> **Your objective**: Could the data below be copied exactly, minus the pictures?
##### Data section
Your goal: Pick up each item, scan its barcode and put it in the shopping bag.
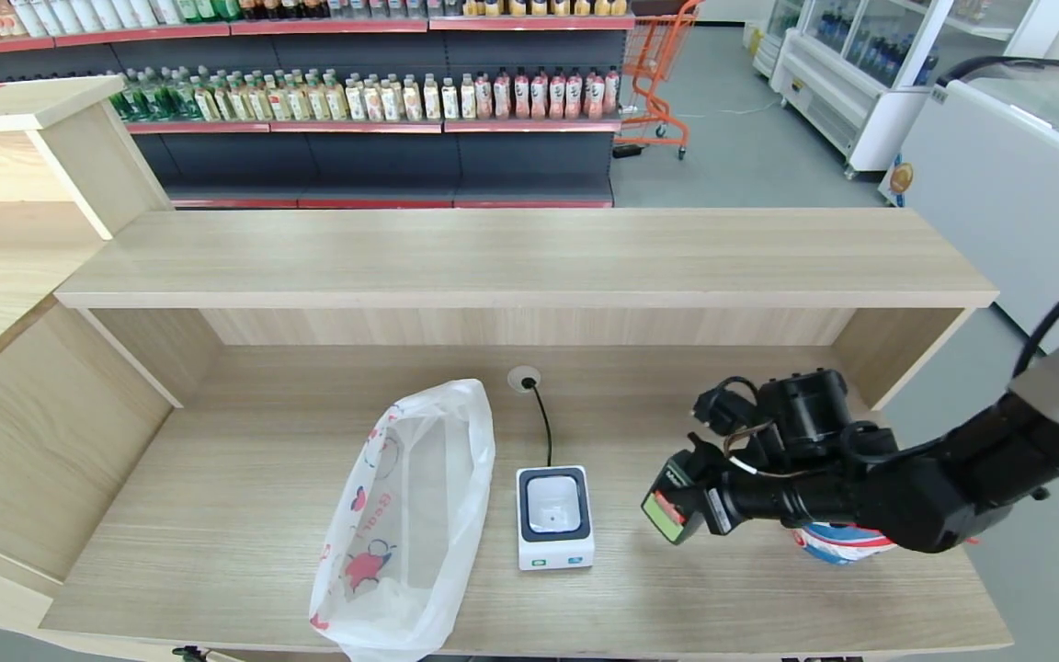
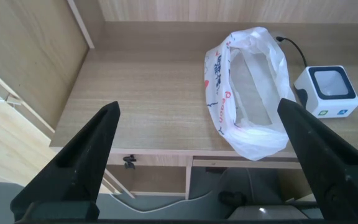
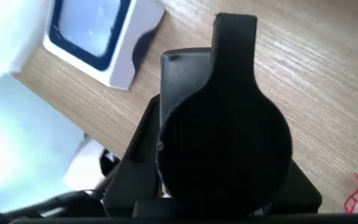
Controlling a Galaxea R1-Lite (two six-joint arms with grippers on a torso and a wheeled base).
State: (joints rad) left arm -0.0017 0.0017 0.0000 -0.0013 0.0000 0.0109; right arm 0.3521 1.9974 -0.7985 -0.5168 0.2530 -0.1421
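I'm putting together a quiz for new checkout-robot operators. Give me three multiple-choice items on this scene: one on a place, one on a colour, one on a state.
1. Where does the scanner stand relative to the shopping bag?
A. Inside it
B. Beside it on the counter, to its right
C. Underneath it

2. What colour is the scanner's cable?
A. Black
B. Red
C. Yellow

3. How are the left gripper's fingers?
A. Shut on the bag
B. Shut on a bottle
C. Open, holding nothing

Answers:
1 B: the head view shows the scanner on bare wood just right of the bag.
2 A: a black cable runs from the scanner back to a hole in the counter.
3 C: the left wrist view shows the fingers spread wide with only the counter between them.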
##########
> **Task solution**:
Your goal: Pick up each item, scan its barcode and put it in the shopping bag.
Controlling a Galaxea R1-Lite (two six-joint arms with grippers on a torso and a wheeled base).
State: (joints rad) left arm -0.0017 0.0017 0.0000 -0.0013 0.0000 0.0109; right arm 0.3521 1.9974 -0.7985 -0.5168 0.2530 -0.1421
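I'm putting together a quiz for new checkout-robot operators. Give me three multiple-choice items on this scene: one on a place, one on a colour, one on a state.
1. Where does the scanner stand relative to the shopping bag?
A. Inside it
B. Beside it on the counter, to its right
C. Underneath it

2. What colour is the scanner's cable?
A. Black
B. Red
C. Yellow

3. How are the left gripper's fingers?
A. Shut on the bag
B. Shut on a bottle
C. Open, holding nothing

Answers:
1 B: the head view shows the scanner on bare wood just right of the bag.
2 A: a black cable runs from the scanner back to a hole in the counter.
3 C: the left wrist view shows the fingers spread wide with only the counter between them.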

No further work remains on this exercise.